What price did I sell it for? Well it's never enough is it? I've still got some tyres and other parts to sell which will get me up to the figure I need for my next purchase.....so what I CAN tell you is the _"house move forces sale"_ line was in fact, a bit of a ruse :roll: W333 EVO cost me an arm and a leg to run.....I worked out I could have been a "Group 1" member of Track-club.com and done over 16 trackdays a year for the cost of keeping the thing on the road alone - it was DEFINITELY the right time to sell it.

What's next? Clue: 
- It will weigh under 950KG's
- Will be track-ready "from the factory" : I never want to modify a car again  
...and will cost me a damn site less to run than the Evo


----------



## BAMTT (Feb 22, 2004)

Exige  :?:


----------



## jdn (Aug 26, 2002)

Why the need for a ruse??

Westfield / Caterham variant?


----------



## paulb (May 6, 2002)

Have to say that if I'd have bought it, I'd have been pretty pissed off that you'd lied about why you were selling it. I presume "Costs too much to run" wasn't seen as a valid reason by you.

Enjoy your Exige and I hope you don't tell porkies when it is time to move on from that.


----------



## vlastan (May 6, 2002)

The evo wouldn't have cost you so much money if you haven' t kept modifying it so much.

At least you made the right choice now but shame that you don't get a bigger home as well! :wink:


----------



## Stu-Oxfordshire (May 7, 2002)

paulb said:


> Have to say that if I'd have bought it, I'd have been pretty pissed off that you'd lied about why you were selling it. I presume "Costs too much to run" wasn't seen as a valid reason by you.
> 
> Enjoy your Exige and I hope you don't tell porkies when it is time to move on from that.
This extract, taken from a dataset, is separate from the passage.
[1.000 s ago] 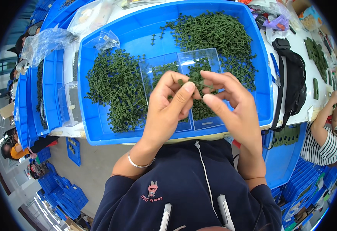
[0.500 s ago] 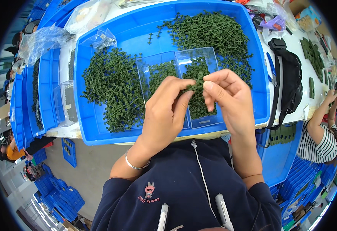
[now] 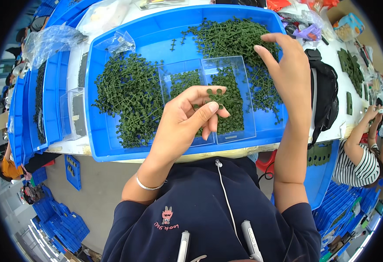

Hi Paul, Nice to hear from you again too :wink: 
I'm not quite sure why you've chosen to be so heavy handed in casting your opinion on my car but hey, it's a public forum and you ARE entitled to say what you want :roll:

I have not lied about why I sold the car. A house move will in fact be the end result of a series of events in our family, the Evo going is one. 
I chose to open my "For sale" advertisement disclosing why I was selling the car (house move - albeit a secondary reason) and also how much I have spent on it: The first line reads: _"Since I bought it for Â£ 19K in January 2004, I've spent over Â£ 15K on this car... "_

The chap who bought the car took a good time to sort through all my receipts for work on the car and I'm sure based on all this evidence, had he perceived it was too expensive to run he would not have decided to buy it (rather than being p*ssed off about it later :wink: ). Amongst all the other paperwork and receipts, he was also shown a week-old receipt for Â£600 of suspension work (bushes and lower suspension arms). Seeing as I was selling the car, I could have chosen NOT to carry out that work and hoped to get away with the sale. However, that would have been wrong in my eyes and I could have expected to get a roasting from one of those opinionated, self-righteous type characters who populate web forum's from time to time: I'm sure you know the type.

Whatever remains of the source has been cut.